Background: The inflammatory reflex plays a role in regulating innate and adaptive immunity through cellular and molecular pathways 1 . Activation of this neuroimmune reflex by electrical vagus nerve stimulation (VNS) reduced systemic inflammation and improved disease activity in a 17 subject rheumatoid arthritis (RA) proof-of-concept study using a reprogrammed epilepsy stimulator 2 . A novel miniaturized neurostimulator, the “MicroRegulator” (MR), was developed for a first-in-human pilot study in multi-drug refractory RA.

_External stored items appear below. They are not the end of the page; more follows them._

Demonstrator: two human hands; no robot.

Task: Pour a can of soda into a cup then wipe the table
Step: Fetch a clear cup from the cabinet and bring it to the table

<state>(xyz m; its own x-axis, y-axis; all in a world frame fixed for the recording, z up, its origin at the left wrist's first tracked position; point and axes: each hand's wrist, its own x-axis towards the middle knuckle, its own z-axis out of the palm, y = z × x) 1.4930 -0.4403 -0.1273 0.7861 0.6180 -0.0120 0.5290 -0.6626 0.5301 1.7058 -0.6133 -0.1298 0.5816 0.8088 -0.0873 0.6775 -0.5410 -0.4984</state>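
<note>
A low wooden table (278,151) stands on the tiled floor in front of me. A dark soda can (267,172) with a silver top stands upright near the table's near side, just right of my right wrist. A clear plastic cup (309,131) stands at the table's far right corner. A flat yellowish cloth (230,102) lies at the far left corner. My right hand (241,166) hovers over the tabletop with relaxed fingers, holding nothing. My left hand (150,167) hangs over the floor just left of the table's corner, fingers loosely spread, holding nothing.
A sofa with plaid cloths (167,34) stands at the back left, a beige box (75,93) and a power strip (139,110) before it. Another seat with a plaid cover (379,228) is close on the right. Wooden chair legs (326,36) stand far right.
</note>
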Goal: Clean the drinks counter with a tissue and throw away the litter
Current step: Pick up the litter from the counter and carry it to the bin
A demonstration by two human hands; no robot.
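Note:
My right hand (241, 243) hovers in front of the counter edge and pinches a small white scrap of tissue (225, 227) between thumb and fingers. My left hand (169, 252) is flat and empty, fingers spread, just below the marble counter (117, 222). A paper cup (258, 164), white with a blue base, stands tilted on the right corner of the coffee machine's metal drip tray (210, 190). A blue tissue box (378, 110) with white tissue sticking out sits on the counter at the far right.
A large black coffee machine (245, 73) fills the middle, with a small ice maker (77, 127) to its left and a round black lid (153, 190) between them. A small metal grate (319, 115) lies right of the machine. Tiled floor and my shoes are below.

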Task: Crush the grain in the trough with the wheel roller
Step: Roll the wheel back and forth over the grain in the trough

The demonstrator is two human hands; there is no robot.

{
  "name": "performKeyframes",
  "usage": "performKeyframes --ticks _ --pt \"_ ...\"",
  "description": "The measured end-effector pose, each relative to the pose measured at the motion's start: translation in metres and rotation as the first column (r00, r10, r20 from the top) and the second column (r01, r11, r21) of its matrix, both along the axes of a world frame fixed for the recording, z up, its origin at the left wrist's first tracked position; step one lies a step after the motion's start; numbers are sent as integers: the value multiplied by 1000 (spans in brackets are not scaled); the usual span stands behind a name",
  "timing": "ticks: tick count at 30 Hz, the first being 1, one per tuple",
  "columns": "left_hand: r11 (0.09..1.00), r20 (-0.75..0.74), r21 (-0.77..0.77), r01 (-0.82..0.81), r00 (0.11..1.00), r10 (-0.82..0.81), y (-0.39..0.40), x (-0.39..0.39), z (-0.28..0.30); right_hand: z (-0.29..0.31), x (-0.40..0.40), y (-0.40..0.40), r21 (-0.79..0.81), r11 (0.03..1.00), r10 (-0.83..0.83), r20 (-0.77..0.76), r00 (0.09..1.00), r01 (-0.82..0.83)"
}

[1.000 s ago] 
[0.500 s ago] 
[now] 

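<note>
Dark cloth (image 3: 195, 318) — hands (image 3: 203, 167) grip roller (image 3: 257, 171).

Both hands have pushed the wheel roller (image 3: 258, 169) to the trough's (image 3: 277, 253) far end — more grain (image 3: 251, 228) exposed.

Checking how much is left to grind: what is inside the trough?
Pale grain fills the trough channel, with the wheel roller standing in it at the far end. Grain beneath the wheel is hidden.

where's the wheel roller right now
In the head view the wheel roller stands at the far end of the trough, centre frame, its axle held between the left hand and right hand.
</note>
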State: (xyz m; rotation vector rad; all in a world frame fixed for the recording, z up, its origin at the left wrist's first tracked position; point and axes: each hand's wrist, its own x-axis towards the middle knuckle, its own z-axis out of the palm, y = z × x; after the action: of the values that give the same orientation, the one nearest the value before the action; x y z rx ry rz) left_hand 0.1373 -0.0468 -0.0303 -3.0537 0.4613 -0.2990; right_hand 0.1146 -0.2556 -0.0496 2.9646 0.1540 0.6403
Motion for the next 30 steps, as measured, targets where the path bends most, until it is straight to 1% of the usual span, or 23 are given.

Objectives: To assess the safety and efficacy of the MR in a double-blind study in active RA patients.


Methods: The MR was implanted in 14 patients with active RA and prior insufficient response to =2 bDMARDS or JAK inhibitors with =2 different modes of action; all patients remained on stable background of methotrexate. Three weeks after implantation, the first 3 subjects were stimulated 1 min QD and, following safety review board approval, the remaining 11 patients were implanted with the MR and randomized to 1 min of sham, QD, or QID stimulations for 12 weeks. Patients, rheumatologists, joint assessors and monitors were fully blinded to treatment arm. Subjects randomized to sham had their devices activated after the primary endpoint at 12 weeks. Clinical efficacy was measured by DAS28-CRP response and contrast-enhanced MRI (RAMRIS OMERACT). The pharmacodynamic response to VNS was assessed in blood using cytokine production in an ex-vivo bioassay (TruCulture).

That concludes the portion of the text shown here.